━━ DATA ━━

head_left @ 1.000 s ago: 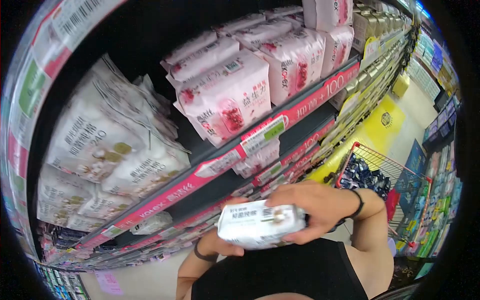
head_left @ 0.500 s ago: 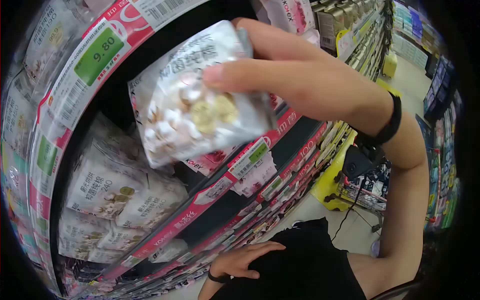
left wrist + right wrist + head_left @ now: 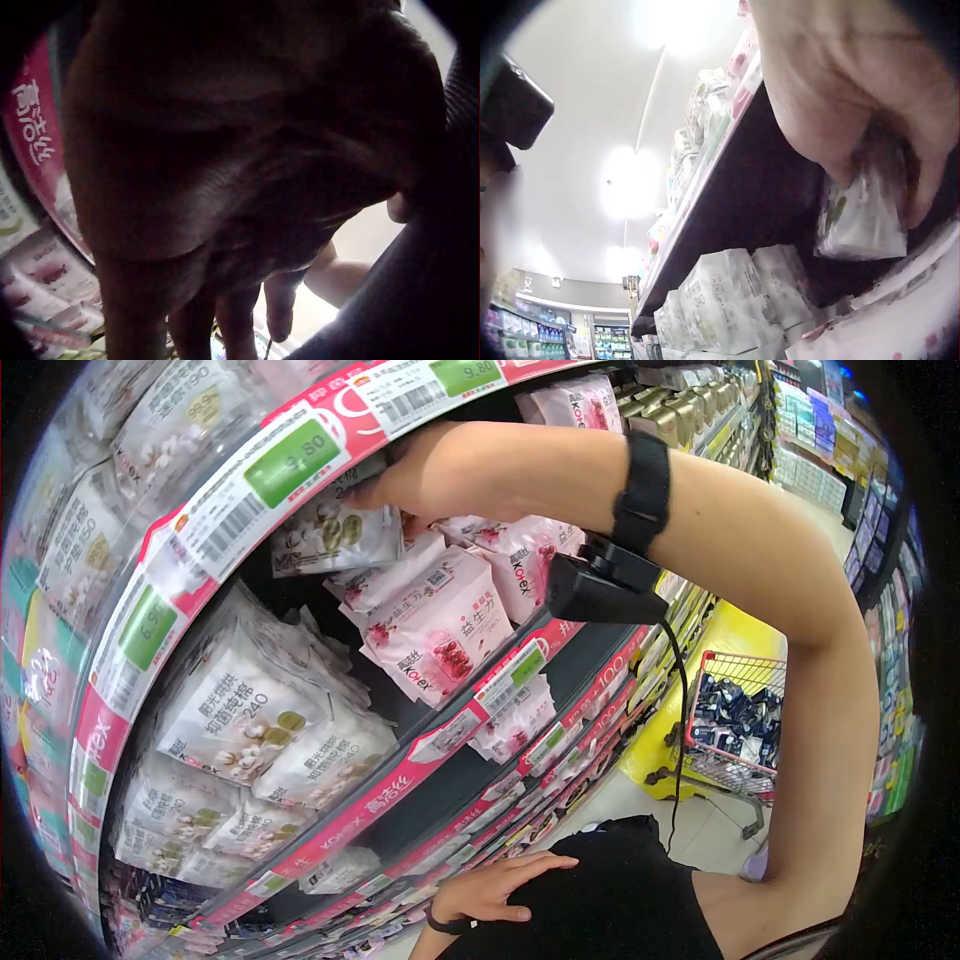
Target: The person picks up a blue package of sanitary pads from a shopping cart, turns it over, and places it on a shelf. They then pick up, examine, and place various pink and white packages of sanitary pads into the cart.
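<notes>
My right hand reaches under the upper shelf edge and pinches a white package with a cotton print. In the right wrist view, thumb and fingers of the right hand lie on both sides of the package, which hangs above pink packs. To its left are white packs. In the head view, pink packs sit just below the held package. My left hand rests low by the black top, fingers extended, holding nothing; the left wrist view shows the dark palm of this hand.
White packs are stacked at the left of the shelf. A price-tagged shelf edge runs above the right forearm. A cart with dark packs stands on the right, and a cable hangs from the right wrist camera.
The right hand brought the white package from near the torso up to the shelf, then farther in under the upper edge. The left hand let go of it and moved down to the torso.
</notes>
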Motion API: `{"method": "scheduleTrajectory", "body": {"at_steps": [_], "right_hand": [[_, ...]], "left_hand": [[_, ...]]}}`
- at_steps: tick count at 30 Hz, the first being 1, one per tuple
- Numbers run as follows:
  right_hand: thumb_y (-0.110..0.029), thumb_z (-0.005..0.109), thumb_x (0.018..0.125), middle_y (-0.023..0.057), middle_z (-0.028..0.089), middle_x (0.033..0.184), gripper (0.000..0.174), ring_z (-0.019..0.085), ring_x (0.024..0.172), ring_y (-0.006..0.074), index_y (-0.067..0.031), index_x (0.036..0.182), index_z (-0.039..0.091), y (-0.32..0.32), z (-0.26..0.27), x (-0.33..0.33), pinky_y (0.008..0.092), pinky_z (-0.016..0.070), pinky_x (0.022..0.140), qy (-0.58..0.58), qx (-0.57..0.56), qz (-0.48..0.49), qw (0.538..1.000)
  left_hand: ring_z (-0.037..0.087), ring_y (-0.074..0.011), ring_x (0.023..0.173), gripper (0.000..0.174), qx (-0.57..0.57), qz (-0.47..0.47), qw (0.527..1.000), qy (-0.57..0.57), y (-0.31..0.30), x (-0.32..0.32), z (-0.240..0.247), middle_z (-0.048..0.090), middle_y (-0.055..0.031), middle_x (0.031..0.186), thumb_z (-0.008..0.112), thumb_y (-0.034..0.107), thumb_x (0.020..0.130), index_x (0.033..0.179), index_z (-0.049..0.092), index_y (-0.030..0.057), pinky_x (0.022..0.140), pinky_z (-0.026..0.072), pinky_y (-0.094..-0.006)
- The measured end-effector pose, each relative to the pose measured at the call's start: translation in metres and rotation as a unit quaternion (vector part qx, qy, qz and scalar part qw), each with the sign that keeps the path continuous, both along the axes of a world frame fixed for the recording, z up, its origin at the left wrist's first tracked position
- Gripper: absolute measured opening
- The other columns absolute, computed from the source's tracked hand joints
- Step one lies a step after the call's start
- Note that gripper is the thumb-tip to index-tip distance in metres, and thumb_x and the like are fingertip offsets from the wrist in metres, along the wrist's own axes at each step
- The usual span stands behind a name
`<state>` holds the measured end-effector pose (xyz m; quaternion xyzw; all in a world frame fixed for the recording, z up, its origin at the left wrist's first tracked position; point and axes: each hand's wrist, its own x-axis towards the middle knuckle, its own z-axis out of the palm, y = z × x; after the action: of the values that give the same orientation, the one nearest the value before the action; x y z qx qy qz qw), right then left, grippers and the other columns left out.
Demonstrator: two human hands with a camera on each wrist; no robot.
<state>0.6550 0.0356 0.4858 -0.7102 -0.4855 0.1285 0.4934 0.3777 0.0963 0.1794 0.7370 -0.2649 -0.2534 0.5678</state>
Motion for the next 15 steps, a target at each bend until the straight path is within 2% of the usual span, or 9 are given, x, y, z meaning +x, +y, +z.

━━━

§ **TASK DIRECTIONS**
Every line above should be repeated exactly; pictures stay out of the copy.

§ **TASK ANSWER**
head_left @ 1.000 s ago: 
head_left @ 0.500 s ago: 
left wrist + right wrist + head_left @ now: 
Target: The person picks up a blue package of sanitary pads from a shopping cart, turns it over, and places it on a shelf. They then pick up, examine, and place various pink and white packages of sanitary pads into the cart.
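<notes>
My right hand reaches under the upper shelf edge and pinches a white package with a cotton print. In the right wrist view, thumb and fingers of the right hand lie on both sides of the package, which hangs above pink packs. To its left are white packs. In the head view, pink packs sit just below the held package. My left hand rests low by the black top, fingers extended, holding nothing; the left wrist view shows the dark palm of this hand.
White packs are stacked at the left of the shelf. A price-tagged shelf edge runs above the right forearm. A cart with dark packs stands on the right, and a cable hangs from the right wrist camera.
The right hand brought the white package from near the torso up to the shelf, then farther in under the upper edge. The left hand let go of it and moved down to the torso.
</notes>
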Motion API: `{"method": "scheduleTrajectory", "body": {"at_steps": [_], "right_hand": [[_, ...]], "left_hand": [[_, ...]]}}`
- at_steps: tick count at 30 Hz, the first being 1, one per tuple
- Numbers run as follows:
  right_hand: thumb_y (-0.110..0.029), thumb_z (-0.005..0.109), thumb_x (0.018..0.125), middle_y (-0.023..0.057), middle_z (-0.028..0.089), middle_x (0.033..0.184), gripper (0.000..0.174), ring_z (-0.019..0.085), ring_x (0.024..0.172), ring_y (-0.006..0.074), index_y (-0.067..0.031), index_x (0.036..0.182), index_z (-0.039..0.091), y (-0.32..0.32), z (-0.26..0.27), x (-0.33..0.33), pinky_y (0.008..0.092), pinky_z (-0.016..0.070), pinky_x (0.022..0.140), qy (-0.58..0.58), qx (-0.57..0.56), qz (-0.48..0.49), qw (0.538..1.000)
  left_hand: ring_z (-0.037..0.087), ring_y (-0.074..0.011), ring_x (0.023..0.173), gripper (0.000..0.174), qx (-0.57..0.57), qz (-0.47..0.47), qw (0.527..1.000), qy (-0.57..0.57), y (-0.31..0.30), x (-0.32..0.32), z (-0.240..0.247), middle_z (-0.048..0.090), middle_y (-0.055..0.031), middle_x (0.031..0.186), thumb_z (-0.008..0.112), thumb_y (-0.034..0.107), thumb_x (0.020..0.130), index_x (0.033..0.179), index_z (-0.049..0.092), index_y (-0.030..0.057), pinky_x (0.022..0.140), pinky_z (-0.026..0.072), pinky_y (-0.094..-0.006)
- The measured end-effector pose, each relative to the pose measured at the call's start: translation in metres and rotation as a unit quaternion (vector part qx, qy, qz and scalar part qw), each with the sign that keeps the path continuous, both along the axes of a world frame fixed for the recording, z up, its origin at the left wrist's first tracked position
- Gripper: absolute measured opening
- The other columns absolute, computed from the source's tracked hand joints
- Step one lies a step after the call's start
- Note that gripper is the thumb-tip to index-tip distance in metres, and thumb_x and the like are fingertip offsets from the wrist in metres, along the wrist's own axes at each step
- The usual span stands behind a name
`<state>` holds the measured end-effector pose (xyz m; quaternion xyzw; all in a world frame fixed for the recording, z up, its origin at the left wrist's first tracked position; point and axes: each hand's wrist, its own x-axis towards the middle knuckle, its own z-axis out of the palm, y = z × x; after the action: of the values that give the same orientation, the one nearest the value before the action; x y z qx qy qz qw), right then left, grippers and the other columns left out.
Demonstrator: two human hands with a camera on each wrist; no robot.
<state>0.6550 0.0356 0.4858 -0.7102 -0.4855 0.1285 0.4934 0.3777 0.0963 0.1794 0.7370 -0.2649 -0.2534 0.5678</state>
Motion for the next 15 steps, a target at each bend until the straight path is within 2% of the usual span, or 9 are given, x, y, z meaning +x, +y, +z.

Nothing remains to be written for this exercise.